Has Japan Adopted Cryptocurrency the Same Way as the West? – Coinpedia Fintech News

Asia and Japan in-particular, has been one of the frontrunners in the adoption of cryptocurrency. This should not come as a surprise because Japan is usually leading the way when it comes to welcoming innovative technology and ideas. Asian countries, such as Japan, have pushed the boundaries of technology and there are museums in Tokyo where you can see the technology of the future, including robots. The adoption of crypto in Japan has been widespread in certain age groups but how does it compare to the west?

To generate new cryptocurrency, a process called mining is required. This process requires a lot of energy and therefore, it makes sense for the most crypto to be mined where energy costs are low. When discussing crypto in the west, we must start with the United States. This is where much of the worlds bitcoin is mined and if we take figures from April 2021, the US had a global hash rate of 16.85%. However, this increased as the year progressed and a few months later, that figure was at 35.4%. In terms of specific states, Texas is leading the way in terms of crypto mining and could become known as the bitcoin capital of the world. In contrast, Japan is outside the top 8 countries for mining bitcoin, with China, Kazakhstan, Russia, Canada, Iran, Malaysia, Germany, and Ireland all above Japan when it comes to mining bitcoin. So, in the respect of mining, Japan has not adopted crypto the same as the west, with the United States, Canada, Germany, and Ireland leading the way.

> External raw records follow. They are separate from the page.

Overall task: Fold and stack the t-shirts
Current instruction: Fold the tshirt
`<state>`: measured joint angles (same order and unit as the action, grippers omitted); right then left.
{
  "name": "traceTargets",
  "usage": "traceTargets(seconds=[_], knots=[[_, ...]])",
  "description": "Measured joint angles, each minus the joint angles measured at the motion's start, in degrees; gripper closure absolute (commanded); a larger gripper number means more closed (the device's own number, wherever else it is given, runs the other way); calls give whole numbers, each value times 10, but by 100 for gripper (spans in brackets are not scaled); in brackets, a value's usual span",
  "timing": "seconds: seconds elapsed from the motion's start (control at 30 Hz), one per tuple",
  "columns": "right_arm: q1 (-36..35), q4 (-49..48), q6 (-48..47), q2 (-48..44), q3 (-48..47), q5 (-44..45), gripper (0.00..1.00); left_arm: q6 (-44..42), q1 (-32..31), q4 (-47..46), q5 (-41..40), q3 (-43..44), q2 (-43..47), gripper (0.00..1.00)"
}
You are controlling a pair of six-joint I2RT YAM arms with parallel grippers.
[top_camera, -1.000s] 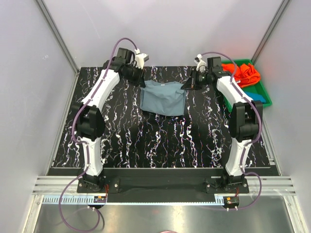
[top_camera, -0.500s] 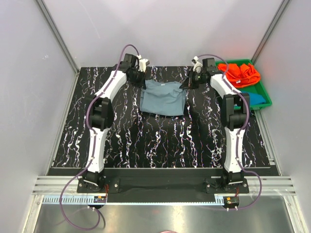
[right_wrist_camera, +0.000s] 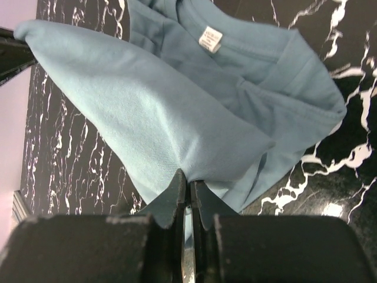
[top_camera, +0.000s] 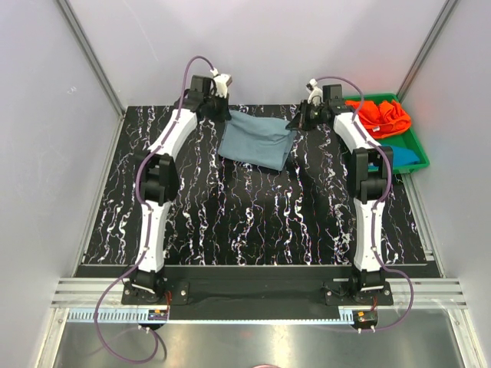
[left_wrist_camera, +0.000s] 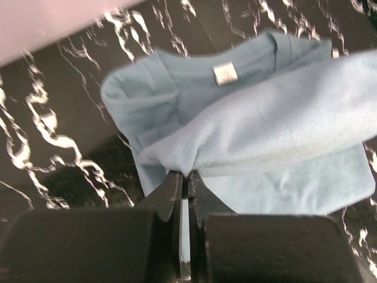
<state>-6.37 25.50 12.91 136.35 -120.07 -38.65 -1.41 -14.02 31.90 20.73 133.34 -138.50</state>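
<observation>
Left gripper [left_wrist_camera: 184,178] and right gripper [right_wrist_camera: 189,177] pinch grey-blue t-shirt [top_camera: 257,140] (at 2 spots)

Black, white-veined marble-patterned worktop [top_camera: 253,222] lying between pale enclosure walls [top_camera: 46,153], green plastic tray [top_camera: 416,138] sitting at its far right corner, aluminium rail [top_camera: 92,293] running along the near edge
</observation>
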Motion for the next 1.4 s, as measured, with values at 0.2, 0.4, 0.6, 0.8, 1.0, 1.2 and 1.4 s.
traceTargets(seconds=[0.2,0.4,0.6,0.8,1.0,1.2,1.4], knots=[[0,10,3,-39,76,-13,92,2,2,21,23,-185,113,100],[-11,24,18,-160,210,-31,92,-10,3,61,50,-306,251,100],[-49,19,42,-299,341,-46,91,-19,9,118,77,-348,325,100],[-109,0,77,-367,504,-56,91,-16,13,156,91,-478,365,100],[-125,2,96,-380,602,-55,90,-3,12,192,102,-556,372,100],[-124,-4,94,-411,618,-55,87,19,11,197,106,-610,406,100],[-124,-3,88,-416,642,-54,52,27,10,198,108,-648,415,38]])
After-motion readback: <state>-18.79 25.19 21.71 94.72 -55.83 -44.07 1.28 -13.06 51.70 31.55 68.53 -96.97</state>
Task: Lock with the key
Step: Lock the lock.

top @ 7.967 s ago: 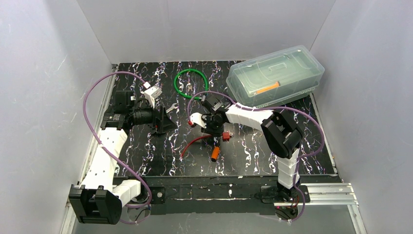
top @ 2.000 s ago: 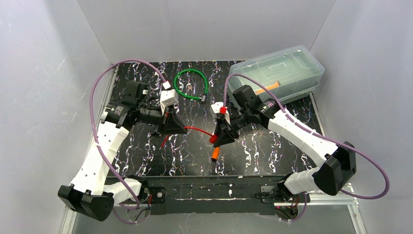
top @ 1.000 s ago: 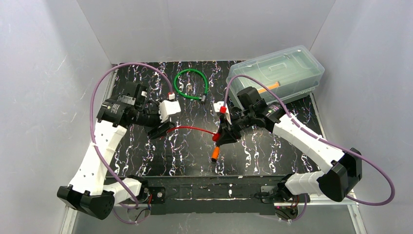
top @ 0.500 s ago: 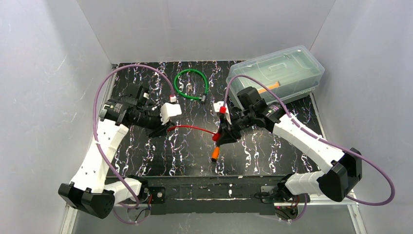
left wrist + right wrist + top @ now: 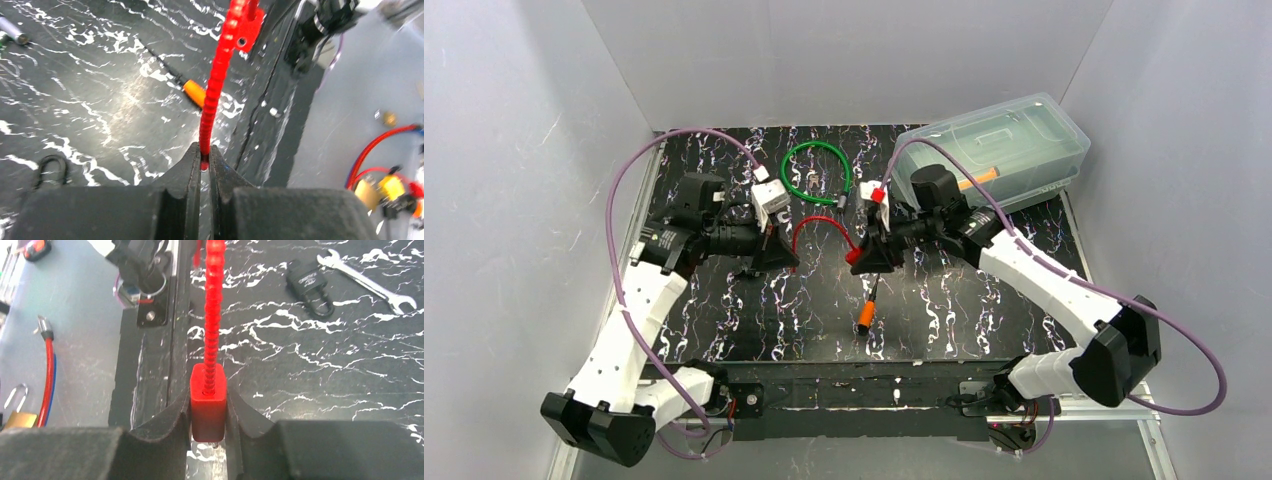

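A red cable lock is held off the table between both arms. Its ribbed red cable (image 5: pixel 820 221) bows up in an arc. My left gripper (image 5: pixel 779 252) is shut on the cable's free end (image 5: pixel 202 161); the cable (image 5: pixel 214 90) runs away from it to the lock body (image 5: pixel 245 26). My right gripper (image 5: pixel 861 257) is shut on the red lock body (image 5: pixel 208 402), where the cable (image 5: pixel 213 315) enters its top. A small silvery tip shows under the body. I cannot make out the key in any view.
An orange-handled screwdriver (image 5: pixel 867 312) lies on the black marbled table (image 5: pixel 984 300) below the right gripper. A green cable loop (image 5: pixel 817 172) lies at the back, a clear lidded box (image 5: pixel 989 150) at the back right. A black padlock (image 5: pixel 307 284) and a wrench (image 5: pixel 367 279) lie near the left arm.
The left gripper has closed on the cable's free end and moved right. The right gripper has shifted back and left with the lock body. The cable now bows into an arc.
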Tool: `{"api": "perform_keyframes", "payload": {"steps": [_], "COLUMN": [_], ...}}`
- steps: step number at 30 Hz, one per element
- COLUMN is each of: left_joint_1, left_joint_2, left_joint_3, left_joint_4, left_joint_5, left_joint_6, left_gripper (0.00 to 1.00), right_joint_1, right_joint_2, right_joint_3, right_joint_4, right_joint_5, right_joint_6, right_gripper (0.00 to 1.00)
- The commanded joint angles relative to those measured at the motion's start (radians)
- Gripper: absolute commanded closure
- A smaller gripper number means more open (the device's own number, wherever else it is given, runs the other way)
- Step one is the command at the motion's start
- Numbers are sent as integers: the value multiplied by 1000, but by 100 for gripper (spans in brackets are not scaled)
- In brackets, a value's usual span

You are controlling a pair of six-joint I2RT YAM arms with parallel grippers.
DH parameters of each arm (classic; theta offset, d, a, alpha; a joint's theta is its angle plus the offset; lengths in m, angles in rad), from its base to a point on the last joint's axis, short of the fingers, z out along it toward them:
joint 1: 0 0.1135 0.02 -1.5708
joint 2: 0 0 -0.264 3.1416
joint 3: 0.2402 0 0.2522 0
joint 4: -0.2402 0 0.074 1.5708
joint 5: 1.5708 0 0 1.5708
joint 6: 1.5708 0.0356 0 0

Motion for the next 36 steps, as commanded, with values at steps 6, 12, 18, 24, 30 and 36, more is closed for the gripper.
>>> {"api": "perform_keyframes", "payload": {"steps": [6,12,18,24,30,36], "left_joint_1": [-1,-2,-5,-8,-9,-18], "left_joint_2": [-28,1,25,43,49,34], "left_joint_3": [-128,-95,-92,-88,-85,-131], "left_joint_4": [659,706,774,800,806,817], "left_joint_5": [118,122,130,135,141,172], "left_joint_6": [-669,-735,-802,-819,-825,-819], "left_gripper": [100,100,100,100,100,100], "right_joint_1": [1,3,5,17,26,26], "right_joint_2": [72,105,110,103,93,93], "right_joint_3": [-39,-42,-50,-43,-44,-34], "right_joint_4": [506,625,658,585,507,498], "right_joint_5": [-69,-83,-87,-93,-86,-74], "right_joint_6": [381,464,491,428,359,356], "right_gripper": [99,99,99,99,99,99]}}
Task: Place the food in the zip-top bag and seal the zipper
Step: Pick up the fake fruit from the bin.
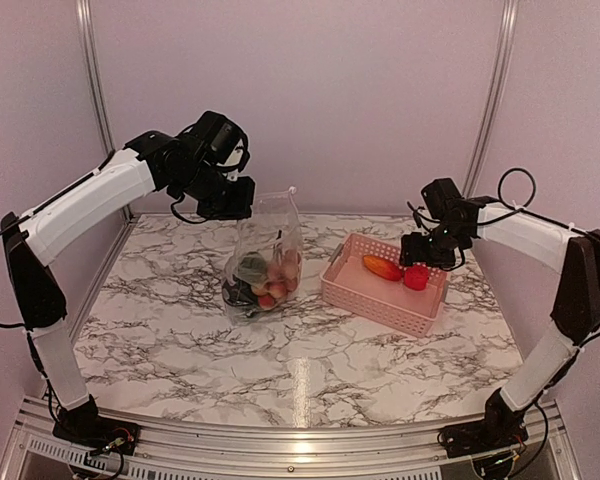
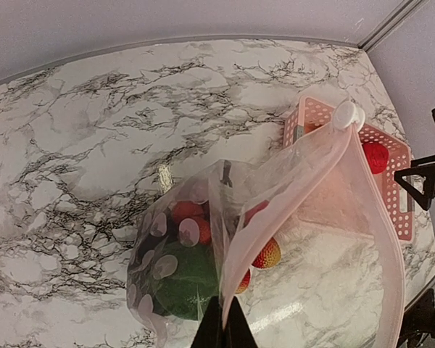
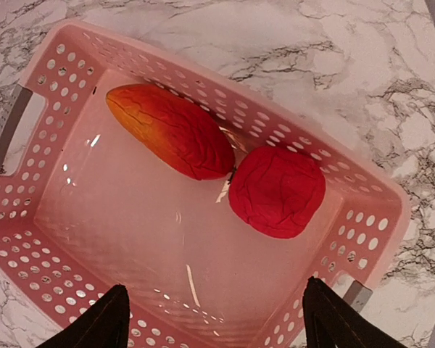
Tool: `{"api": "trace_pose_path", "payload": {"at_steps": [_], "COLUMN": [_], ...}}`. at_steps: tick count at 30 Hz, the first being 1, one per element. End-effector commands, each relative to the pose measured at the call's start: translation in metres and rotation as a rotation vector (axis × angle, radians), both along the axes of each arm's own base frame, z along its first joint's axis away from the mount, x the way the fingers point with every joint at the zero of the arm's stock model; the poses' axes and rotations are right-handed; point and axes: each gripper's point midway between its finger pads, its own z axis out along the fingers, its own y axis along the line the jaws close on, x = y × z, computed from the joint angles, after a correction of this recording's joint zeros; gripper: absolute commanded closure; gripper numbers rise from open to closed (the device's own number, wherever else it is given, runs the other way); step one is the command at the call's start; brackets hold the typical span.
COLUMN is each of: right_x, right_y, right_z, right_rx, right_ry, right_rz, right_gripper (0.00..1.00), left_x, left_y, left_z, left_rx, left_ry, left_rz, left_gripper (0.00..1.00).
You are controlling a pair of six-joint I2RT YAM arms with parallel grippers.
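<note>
The clear zip-top bag (image 1: 265, 250) stands upright mid-table, several toy fruits in its bottom. My left gripper (image 1: 230, 205) is shut on the bag's top edge and holds it up; in the left wrist view its fingertips (image 2: 223, 326) pinch the plastic above a green piece (image 2: 185, 283) and red berries (image 2: 188, 214). The bag's mouth strip (image 2: 304, 181) runs up to a white slider (image 2: 346, 114). My right gripper (image 1: 427, 255) hovers open over the pink basket (image 1: 380, 295). The basket holds an orange-red mango shape (image 3: 170, 130) and a red round piece (image 3: 277, 191).
The pink basket (image 3: 51, 239) sits right of the bag on the marble table (image 1: 180, 330). A pale wall with metal frame posts (image 1: 92, 60) closes the back. The right arm (image 2: 428, 181) shows at the left wrist view's right edge.
</note>
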Motion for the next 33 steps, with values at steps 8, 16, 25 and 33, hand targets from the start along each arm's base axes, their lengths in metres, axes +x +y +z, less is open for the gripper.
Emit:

When discussing the adoption of cryptocurrency by Japan, we must consider the crypto legislation in the country. Crypto exchange businesses in Japan are regulated by the Payment Services Act and have been since April 2017. In 2014, the Japanese government decided not to introduce laws to prohibit individuals or companies from receiving bitcoin as a form of payment. All cryptocurrency exchange businesses must be registered and keep records and transactions must comply with money laundering. Looking at the west and particularly the United States, bitcoin was classified as a convertible decentralized virtual currency in 2013 by the U.S. Treasury and is legal in the country. So, cryptocurrency is legal in Japan and the major western nations, including the United States, Canada, Germany, Spain, and the United Kingdom.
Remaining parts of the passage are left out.